Uninvited Guest Spooks Holiday Markets

Volatility jumped at the end of November after a month of largely positive fundamentals.

Even as many families in the United States gathered to celebrate what felt like a more normal Thanksgiving holiday – complete with traditional feasts – there was fresh evidence the pandemic will provide investors with more to digest.

Positive fundamentals and supportive seasonality propelled the equity markets to record highs during the month. However, volatility increased after the holiday and the S&P 500 Index lost roughly 1% in November – making it the third negative month of the year.

The emergence of the new omicron COVID-19 variant in South Africa and newly imposed travel restrictions added to discomfort investors were already feeling for high inflation levels. Yet, despite the recent uptick in cases presumably related to the delta variant, economic activity remained resilient, with consumer spending staying strong, jobless claims falling to the lowest level since 1969 and airport travel rising to the highest level since February 2020.
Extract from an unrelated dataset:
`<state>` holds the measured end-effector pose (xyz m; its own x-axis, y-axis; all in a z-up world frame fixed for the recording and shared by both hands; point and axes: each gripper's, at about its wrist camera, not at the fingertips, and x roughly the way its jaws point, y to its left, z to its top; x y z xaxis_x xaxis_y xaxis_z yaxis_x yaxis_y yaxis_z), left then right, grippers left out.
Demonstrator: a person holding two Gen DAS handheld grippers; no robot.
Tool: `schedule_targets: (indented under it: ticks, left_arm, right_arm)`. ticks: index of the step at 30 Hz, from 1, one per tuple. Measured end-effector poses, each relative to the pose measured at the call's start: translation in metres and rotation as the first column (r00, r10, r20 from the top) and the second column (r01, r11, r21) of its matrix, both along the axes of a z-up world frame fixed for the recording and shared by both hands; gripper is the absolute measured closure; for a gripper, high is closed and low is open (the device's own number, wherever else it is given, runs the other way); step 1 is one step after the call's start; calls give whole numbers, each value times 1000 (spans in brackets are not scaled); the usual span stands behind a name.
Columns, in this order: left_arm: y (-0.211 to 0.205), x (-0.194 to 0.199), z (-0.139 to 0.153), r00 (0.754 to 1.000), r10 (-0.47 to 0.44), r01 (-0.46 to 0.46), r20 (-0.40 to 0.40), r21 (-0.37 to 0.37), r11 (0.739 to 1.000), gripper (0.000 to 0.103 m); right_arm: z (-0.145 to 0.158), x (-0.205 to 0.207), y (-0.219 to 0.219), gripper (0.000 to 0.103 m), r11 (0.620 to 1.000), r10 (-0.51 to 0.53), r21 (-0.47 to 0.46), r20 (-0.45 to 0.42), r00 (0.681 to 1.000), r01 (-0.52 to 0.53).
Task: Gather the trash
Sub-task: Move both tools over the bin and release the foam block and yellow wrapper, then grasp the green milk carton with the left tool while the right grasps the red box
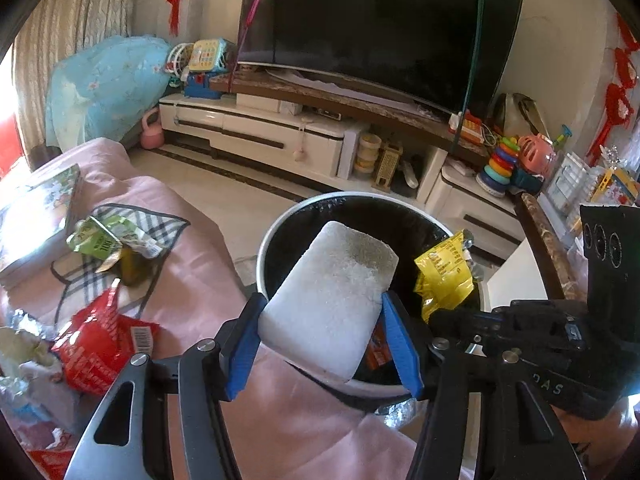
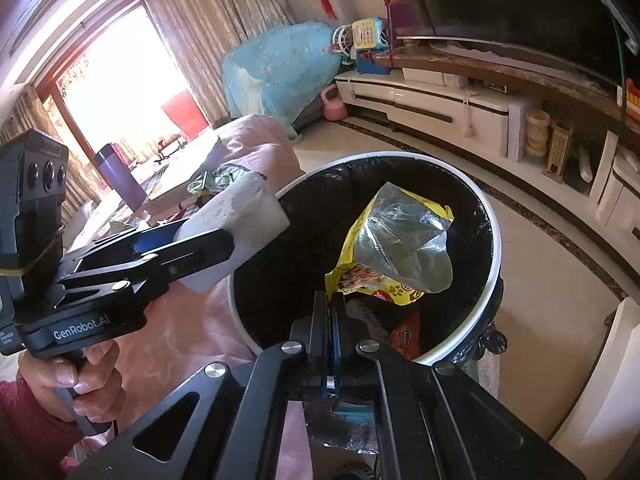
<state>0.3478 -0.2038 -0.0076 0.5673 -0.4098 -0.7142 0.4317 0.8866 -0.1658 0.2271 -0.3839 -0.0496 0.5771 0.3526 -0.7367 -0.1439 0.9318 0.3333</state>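
Note:
My left gripper (image 1: pixel 322 312) is shut on a white foam block (image 1: pixel 332 296) and holds it over the near rim of the round black-lined trash bin (image 1: pixel 280 220). The block also shows in the right wrist view (image 2: pixel 236 216) at the bin's left rim (image 2: pixel 492 216). My right gripper (image 2: pixel 332 300) is shut on a yellow snack bag (image 2: pixel 396 240) with a silver inside, held over the bin's open mouth. That bag also shows in the left wrist view (image 1: pixel 442 276). An orange wrapper (image 2: pixel 406 334) lies inside the bin.
More trash lies on the pink-covered sofa (image 1: pixel 192 272): a red wrapper (image 1: pixel 100 344), a green wrapper (image 1: pixel 100 240) on a checked cloth, crumpled foil and tissue (image 1: pixel 24 352). A TV stand (image 1: pixel 256 132) and toys stand behind. A purple flask (image 2: pixel 120 176) stands on a table.

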Motion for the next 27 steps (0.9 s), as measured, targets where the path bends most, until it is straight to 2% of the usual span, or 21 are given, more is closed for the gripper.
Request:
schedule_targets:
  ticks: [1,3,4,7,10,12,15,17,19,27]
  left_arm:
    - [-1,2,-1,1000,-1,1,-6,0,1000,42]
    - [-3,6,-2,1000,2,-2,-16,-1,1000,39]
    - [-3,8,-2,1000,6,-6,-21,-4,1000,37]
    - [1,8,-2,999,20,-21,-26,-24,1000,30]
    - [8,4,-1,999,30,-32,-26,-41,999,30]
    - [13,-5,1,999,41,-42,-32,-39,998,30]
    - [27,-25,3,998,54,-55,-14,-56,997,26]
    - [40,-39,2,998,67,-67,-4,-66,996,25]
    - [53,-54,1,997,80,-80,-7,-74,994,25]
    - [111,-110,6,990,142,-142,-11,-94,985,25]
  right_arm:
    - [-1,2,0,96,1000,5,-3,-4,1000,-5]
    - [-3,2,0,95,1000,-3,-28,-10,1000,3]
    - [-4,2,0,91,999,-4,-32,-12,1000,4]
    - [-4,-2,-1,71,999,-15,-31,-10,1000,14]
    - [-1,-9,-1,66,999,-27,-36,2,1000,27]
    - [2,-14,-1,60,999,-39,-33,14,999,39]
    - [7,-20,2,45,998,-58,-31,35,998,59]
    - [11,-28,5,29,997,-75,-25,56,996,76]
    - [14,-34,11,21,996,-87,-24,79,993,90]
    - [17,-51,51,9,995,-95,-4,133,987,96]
The virus will continue to mutate, but the transmissibility, severity and evasiveness of new variants against our current toolbox of vaccines and therapeutics remains uncertain. As such, Raymond James Chief Investment Officer Larry Adam cautioned against making changes to portfolio allocations based on headlines, with so many economic factors to consider.

 

12/31/20 Close

11/30/21 Close

Change
Year to Date

% Gain/Loss
Year to Date

DJIA

30,606.48

34,483.72

+3,877.24

+12.67%

NASDAQ

12,888.28

15,537.69

+2,649.41

+20.56%

S&P 500

3,756.07

4,567.00

+810.93

+21.59%

MSCI EAFE

2,147.53

2,247.11

+99.58

+4.64%

Russell 2000

1,974.86

2,198.91

+224.05

+11.35%

Bloomberg U.S.
Aggregate Bond Index

2,392.02

2,354.29

-37.73

-1.58%

Performance reflects price returns as of market close on November 30, 2021. MSCI EAFE and the Bloomberg Aggregate Bond figures reflect November 29, 2021, closing values.